**TASK DIRECTIONS**
Beginning with the first line below, please restate each line exactly, down to and including the line containing "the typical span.".

**DATA SHOWN**
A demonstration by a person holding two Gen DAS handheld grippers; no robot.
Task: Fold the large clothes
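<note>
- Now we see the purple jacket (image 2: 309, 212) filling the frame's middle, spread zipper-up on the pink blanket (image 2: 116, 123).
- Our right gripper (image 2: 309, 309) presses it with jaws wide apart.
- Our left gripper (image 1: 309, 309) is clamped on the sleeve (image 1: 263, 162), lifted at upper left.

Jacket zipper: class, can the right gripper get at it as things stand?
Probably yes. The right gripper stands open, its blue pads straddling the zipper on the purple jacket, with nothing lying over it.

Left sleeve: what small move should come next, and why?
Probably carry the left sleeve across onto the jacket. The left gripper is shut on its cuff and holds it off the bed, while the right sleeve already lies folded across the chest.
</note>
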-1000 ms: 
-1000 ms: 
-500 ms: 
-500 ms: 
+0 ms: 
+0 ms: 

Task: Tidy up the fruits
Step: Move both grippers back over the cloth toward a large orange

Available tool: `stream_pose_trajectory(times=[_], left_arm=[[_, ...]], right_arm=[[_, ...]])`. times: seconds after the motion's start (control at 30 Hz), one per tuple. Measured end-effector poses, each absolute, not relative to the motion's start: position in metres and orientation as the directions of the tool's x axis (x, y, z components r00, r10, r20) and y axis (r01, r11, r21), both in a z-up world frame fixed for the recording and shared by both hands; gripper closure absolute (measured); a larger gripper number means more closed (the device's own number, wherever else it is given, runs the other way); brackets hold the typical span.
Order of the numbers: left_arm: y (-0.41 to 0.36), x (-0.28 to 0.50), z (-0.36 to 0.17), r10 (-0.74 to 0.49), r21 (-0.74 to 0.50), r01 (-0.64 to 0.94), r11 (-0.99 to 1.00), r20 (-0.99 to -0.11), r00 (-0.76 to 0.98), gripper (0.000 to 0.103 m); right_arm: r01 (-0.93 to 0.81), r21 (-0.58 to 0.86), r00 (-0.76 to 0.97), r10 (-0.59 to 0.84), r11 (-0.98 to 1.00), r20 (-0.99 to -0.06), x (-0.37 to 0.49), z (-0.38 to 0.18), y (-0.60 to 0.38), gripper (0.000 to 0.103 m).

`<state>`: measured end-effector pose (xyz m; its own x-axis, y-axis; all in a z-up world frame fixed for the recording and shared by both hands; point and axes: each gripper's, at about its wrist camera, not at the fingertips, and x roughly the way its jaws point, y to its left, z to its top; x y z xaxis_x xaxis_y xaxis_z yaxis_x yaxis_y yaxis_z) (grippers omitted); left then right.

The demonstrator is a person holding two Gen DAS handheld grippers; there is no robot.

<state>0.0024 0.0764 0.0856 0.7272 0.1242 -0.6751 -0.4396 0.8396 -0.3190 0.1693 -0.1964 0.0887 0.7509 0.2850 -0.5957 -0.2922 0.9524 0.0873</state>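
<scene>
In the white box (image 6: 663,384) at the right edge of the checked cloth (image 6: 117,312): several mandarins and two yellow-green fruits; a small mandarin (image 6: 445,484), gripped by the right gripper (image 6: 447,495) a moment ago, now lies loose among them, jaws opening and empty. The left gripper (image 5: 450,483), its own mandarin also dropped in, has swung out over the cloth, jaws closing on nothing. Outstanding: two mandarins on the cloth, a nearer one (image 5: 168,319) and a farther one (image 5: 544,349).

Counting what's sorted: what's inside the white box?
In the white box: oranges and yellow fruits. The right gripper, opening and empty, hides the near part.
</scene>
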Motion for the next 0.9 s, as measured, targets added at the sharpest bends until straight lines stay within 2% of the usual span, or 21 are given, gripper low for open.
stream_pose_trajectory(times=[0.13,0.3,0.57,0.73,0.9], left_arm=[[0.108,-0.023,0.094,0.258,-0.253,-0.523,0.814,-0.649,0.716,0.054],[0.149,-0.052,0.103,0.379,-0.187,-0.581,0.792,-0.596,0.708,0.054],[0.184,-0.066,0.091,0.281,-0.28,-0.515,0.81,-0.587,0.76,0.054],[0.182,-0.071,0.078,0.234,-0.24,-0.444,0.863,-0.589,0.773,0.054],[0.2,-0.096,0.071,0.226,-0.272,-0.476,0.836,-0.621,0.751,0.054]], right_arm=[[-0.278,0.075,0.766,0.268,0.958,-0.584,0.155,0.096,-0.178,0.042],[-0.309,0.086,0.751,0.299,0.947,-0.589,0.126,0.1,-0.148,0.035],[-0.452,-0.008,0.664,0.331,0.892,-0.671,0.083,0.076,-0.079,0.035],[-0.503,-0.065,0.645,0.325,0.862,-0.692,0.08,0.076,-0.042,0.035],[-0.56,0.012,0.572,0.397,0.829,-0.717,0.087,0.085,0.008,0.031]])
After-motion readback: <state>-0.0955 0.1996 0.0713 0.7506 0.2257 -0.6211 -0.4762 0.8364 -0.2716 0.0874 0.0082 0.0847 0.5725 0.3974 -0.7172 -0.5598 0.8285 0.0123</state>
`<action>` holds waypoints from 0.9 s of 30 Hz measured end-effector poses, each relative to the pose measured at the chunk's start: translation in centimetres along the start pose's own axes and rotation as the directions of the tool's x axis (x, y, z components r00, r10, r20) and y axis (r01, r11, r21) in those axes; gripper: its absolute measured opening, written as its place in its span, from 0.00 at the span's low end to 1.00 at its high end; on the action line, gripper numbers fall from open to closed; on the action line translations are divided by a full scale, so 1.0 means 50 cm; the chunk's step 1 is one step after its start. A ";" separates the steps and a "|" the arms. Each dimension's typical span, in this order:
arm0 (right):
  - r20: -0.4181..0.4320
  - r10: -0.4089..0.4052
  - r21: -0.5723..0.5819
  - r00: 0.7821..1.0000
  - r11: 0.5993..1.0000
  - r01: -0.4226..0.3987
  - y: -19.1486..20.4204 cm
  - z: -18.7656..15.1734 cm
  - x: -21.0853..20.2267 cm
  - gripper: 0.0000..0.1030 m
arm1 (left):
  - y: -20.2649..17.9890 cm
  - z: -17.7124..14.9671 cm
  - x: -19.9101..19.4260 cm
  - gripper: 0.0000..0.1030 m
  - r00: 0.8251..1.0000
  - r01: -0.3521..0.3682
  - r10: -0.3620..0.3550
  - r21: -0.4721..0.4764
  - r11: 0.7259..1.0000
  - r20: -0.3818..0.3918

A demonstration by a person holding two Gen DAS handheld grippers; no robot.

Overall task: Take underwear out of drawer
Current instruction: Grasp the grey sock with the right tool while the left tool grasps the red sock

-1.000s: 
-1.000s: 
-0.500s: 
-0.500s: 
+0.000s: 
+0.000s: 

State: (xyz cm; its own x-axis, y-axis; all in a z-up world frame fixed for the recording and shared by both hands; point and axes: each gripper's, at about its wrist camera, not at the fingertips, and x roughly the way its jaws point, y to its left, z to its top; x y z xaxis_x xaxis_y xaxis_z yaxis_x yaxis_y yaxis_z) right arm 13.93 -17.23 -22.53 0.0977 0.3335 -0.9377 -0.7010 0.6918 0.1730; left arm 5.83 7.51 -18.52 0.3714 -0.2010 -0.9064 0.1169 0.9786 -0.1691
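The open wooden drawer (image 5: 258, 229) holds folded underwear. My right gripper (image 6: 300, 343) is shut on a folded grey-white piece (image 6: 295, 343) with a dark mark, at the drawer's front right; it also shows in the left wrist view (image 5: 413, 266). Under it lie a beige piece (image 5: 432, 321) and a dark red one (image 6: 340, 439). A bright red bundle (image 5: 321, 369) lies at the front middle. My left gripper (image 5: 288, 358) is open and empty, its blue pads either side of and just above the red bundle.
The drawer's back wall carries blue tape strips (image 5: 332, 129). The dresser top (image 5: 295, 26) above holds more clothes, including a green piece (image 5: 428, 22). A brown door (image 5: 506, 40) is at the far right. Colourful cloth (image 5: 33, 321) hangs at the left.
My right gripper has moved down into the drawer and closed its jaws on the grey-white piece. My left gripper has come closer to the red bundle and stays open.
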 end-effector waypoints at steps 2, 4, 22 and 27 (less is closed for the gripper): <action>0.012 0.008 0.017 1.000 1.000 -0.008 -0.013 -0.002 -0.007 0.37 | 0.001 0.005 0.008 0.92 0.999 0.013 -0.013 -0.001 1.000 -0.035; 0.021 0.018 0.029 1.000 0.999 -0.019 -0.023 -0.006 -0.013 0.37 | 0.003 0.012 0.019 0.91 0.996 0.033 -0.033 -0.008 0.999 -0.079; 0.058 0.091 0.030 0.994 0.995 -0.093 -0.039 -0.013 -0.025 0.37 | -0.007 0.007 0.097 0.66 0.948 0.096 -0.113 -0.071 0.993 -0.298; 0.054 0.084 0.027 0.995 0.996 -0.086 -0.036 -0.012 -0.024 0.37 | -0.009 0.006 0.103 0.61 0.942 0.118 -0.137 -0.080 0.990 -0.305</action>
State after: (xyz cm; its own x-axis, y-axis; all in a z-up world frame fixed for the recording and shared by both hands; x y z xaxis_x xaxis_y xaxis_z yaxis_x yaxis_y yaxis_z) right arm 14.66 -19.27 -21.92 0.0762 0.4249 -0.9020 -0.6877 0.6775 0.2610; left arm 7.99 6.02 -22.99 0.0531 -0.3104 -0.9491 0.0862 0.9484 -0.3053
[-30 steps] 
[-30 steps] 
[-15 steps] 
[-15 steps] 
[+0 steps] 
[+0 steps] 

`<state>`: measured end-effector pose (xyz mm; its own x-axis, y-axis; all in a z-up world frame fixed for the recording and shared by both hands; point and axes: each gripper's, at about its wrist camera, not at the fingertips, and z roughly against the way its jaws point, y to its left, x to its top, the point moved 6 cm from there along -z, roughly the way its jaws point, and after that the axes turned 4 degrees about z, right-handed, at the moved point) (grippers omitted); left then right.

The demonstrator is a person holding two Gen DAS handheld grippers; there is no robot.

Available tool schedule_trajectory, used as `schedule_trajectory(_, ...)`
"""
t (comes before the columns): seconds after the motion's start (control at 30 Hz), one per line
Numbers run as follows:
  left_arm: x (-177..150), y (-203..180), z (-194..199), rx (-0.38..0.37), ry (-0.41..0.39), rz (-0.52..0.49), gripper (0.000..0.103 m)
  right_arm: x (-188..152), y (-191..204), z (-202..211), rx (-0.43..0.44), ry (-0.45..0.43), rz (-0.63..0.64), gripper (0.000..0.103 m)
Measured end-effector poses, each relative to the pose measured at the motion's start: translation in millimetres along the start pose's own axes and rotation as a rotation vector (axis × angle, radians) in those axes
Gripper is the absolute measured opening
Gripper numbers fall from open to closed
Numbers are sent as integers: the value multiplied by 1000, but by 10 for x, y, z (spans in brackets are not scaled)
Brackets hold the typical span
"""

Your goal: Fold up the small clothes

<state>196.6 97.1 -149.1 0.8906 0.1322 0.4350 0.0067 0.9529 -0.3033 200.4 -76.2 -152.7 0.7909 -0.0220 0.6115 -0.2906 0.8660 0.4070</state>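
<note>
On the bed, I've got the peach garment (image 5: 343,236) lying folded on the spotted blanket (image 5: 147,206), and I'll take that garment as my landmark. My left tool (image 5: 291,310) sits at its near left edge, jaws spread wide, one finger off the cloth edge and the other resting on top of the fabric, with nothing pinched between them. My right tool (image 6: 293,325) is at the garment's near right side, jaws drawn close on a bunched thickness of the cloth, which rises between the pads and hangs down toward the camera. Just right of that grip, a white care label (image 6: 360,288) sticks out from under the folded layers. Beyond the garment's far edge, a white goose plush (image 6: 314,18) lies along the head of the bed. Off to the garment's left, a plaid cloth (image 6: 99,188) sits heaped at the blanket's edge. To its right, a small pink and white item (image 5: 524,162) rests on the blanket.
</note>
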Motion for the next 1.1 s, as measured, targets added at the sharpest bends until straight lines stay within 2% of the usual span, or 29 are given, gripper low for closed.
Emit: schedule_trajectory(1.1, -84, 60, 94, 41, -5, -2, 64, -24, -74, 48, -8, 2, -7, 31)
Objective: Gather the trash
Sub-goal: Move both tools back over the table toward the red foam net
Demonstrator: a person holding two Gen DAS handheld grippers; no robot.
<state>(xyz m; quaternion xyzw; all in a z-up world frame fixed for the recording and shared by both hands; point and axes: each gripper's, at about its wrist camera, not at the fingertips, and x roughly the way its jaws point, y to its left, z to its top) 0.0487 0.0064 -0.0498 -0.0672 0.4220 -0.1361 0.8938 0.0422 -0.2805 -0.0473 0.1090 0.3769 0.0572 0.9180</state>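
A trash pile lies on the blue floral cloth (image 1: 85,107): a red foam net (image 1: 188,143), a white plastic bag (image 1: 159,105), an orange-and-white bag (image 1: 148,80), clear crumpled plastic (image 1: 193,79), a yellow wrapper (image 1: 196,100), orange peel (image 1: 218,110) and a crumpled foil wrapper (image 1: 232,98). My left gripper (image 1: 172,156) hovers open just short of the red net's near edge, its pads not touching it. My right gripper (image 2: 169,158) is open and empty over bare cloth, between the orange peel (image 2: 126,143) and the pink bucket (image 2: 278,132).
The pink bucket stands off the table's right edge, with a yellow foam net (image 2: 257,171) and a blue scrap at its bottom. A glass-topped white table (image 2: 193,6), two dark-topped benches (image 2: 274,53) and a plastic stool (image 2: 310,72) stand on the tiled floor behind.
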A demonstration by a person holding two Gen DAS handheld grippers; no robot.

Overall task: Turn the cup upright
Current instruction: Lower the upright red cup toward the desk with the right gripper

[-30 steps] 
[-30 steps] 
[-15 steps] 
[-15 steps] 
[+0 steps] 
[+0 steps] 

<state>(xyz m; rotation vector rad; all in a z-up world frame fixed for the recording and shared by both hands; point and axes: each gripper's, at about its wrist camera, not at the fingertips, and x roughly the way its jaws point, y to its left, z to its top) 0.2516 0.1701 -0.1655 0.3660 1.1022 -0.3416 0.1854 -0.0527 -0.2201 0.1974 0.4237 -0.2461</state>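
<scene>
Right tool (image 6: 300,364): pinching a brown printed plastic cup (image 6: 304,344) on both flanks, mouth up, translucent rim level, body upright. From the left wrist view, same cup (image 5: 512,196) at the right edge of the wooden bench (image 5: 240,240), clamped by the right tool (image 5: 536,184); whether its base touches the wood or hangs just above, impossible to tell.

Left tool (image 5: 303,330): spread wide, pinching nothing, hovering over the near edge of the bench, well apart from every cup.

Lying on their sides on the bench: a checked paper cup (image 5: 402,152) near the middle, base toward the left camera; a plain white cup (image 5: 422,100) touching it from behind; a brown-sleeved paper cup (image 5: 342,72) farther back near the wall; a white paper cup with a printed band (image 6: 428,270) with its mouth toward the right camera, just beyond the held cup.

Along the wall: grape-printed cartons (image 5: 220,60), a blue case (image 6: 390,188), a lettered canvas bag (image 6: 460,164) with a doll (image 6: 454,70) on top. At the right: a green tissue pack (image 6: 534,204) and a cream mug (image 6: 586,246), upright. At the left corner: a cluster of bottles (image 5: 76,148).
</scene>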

**RESULT OF THIS TASK**
A demonstration by a person holding two Gen DAS handheld grippers; no robot.
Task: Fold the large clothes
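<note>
- Now we see the purple jacket (image 2: 309, 212) filling the frame's middle, spread zipper-up on the pink blanket (image 2: 116, 123).
- Our right gripper (image 2: 309, 309) presses it with jaws wide apart.
- Our left gripper (image 1: 309, 309) is clamped on the sleeve (image 1: 263, 162), lifted at upper left.

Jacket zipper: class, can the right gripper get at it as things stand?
Probably yes. The right gripper stands open, its blue pads straddling the zipper on the purple jacket, with nothing lying over it.

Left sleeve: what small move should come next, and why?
Probably carry the left sleeve across onto the jacket. The left gripper is shut on its cuff and holds it off the bed, while the right sleeve already lies folded across the chest.
</note>
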-1000 ms: 
-1000 ms: 
-500 ms: 
-500 ms: 
+0 ms: 
+0 ms: 

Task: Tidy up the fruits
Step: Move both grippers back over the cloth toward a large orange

Available tool: `stream_pose_trajectory(times=[_], left_arm=[[_, ...]], right_arm=[[_, ...]])`. times: seconds after the motion's start (control at 30 Hz), one per tuple. Measured end-effector poses, each absolute, not relative to the motion's start: position in metres and orientation as the directions of the tool's x axis (x, y, z components r00, r10, r20) and y axis (r01, r11, r21), both in a z-up world frame fixed for the recording and shared by both hands; gripper closure absolute (measured); a larger gripper number means more closed (the device's own number, wherever else it is given, runs the other way); brackets hold the typical span.

The output is now complete.